[Records from a data collection]
▽
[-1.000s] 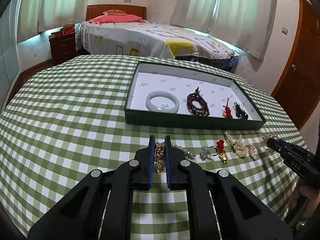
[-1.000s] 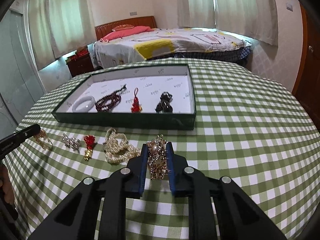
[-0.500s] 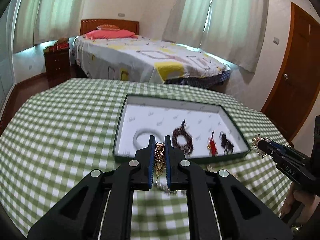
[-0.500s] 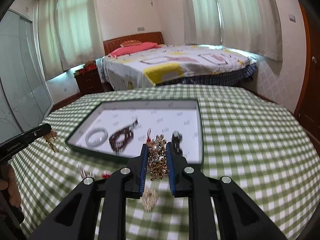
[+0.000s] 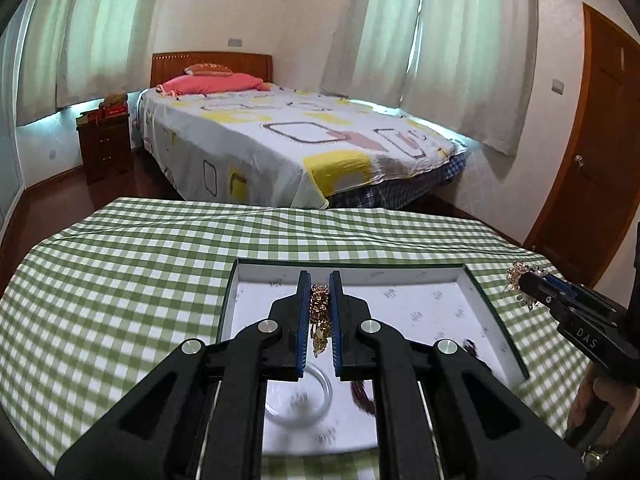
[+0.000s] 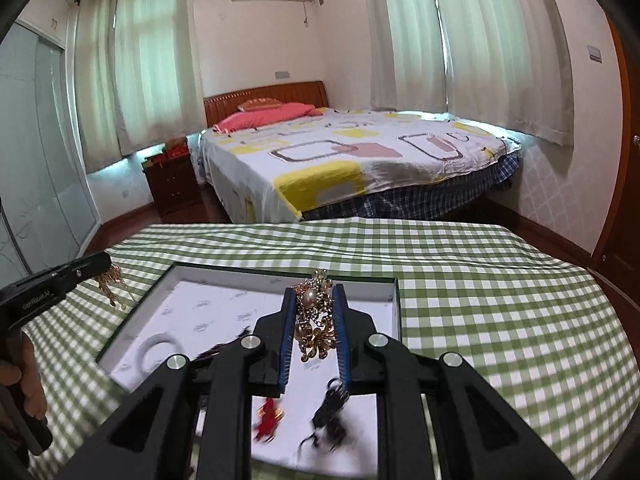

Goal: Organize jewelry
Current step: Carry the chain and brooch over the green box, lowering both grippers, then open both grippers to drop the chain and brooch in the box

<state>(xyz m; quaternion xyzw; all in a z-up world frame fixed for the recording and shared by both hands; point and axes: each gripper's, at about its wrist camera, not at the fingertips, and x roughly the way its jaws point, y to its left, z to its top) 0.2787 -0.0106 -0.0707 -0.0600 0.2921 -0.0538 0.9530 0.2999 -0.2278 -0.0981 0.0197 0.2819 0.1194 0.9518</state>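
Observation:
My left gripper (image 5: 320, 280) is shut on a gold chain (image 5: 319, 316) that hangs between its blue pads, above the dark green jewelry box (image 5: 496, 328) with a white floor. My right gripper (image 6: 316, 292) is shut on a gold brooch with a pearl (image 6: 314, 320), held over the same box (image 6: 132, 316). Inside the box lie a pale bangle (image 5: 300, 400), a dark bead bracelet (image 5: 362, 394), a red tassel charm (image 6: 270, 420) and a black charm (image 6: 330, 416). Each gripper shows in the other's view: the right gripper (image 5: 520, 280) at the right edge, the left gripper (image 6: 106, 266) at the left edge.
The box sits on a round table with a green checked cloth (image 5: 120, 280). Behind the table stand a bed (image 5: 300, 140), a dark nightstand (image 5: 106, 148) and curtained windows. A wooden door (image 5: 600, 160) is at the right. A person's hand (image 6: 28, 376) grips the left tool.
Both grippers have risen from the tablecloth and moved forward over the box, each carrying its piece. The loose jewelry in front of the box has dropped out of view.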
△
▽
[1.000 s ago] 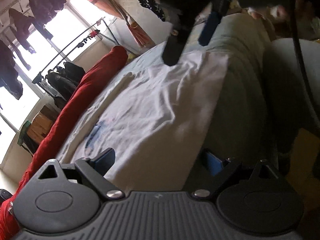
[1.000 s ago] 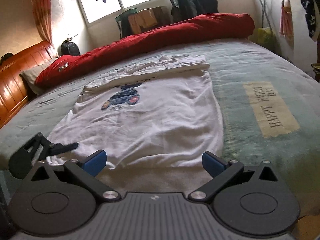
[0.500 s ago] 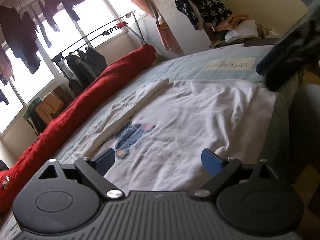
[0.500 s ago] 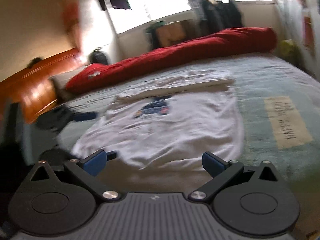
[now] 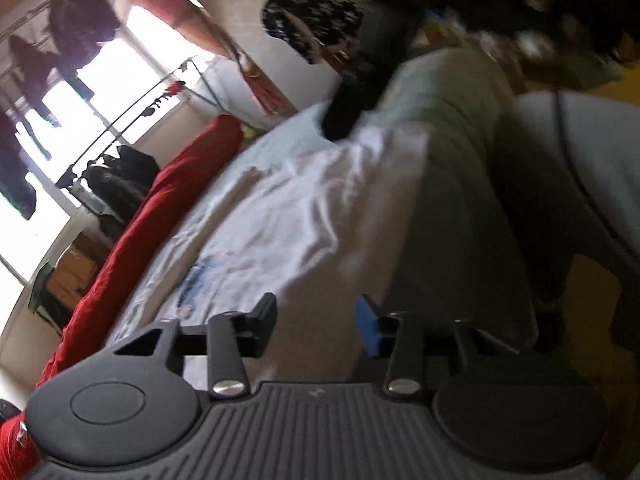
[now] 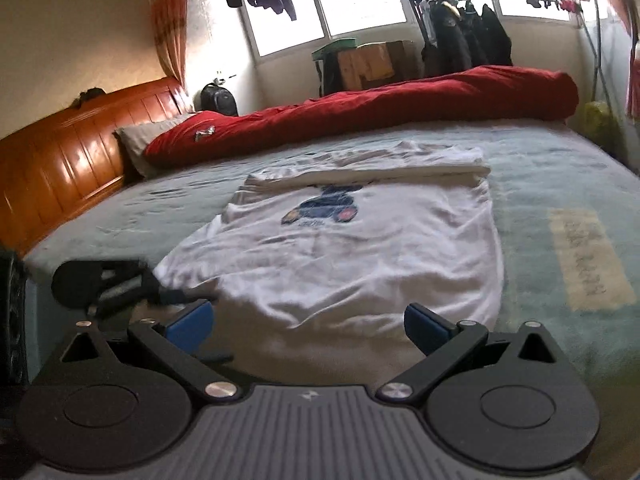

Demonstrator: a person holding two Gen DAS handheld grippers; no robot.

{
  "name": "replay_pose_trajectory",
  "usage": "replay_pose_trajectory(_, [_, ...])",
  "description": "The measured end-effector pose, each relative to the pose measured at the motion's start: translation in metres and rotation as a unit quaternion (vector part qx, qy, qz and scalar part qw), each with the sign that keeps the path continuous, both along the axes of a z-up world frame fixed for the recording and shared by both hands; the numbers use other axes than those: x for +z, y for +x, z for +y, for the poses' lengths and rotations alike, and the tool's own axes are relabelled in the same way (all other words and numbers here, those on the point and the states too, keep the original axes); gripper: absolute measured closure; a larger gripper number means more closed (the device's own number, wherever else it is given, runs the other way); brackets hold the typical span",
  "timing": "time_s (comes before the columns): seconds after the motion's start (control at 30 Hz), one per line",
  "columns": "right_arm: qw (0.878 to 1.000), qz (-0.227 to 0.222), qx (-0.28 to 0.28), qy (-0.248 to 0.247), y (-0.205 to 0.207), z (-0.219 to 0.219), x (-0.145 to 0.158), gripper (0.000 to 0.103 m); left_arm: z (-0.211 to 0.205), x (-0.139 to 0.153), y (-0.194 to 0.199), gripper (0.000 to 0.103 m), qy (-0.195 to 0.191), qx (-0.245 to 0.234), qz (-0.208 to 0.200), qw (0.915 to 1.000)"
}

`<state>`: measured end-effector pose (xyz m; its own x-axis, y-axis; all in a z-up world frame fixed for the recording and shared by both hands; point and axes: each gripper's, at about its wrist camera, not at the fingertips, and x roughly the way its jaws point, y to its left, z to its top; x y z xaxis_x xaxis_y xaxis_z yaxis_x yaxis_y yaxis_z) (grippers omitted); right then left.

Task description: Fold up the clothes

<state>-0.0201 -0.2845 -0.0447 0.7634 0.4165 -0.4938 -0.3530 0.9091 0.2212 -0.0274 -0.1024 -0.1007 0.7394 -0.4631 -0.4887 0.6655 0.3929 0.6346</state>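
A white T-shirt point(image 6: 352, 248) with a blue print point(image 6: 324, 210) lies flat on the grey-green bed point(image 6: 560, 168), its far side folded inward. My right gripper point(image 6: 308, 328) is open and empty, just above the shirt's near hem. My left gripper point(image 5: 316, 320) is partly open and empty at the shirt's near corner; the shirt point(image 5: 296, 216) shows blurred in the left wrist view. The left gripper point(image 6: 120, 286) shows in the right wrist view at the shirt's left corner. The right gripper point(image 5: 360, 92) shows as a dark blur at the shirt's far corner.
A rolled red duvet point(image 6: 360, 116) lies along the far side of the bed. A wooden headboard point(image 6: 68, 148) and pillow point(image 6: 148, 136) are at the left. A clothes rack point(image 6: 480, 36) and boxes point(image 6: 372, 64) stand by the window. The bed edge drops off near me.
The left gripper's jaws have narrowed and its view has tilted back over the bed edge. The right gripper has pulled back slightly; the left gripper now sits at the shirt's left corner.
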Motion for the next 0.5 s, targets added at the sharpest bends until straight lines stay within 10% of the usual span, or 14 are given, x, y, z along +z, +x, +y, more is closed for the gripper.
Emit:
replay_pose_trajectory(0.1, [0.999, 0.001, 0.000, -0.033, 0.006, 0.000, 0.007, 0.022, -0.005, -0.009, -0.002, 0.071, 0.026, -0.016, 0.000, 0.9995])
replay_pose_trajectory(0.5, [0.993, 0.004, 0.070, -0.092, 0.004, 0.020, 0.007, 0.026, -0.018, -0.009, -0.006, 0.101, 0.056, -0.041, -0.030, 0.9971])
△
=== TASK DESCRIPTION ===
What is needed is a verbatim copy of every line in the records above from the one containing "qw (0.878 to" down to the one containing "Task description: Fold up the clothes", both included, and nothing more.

=== TASK OUTPUT ===
  "columns": "right_arm: qw (0.878 to 1.000), qz (-0.227 to 0.222), qx (-0.28 to 0.28), qy (-0.248 to 0.247), y (-0.205 to 0.207), z (-0.219 to 0.219), x (-0.145 to 0.158), gripper (0.000 to 0.103 m); left_arm: z (-0.211 to 0.205), x (-0.139 to 0.153), y (-0.194 to 0.199), gripper (0.000 to 0.103 m), qy (-0.195 to 0.191), qx (-0.245 to 0.234), qz (-0.208 to 0.200), qw (0.915 to 1.000)"
}

`<state>`: measured end-effector pose (xyz m; its own x-axis, y-axis; all in a z-up world frame fixed for the recording and shared by both hands; point and axes: each gripper's, at about its wrist camera, not at the fingertips, and x roughly the way its jaws point, y to its left, z to its top; x y z xaxis_x xaxis_y xaxis_z yaxis_x yaxis_y yaxis_z) (grippers omitted); right then left.

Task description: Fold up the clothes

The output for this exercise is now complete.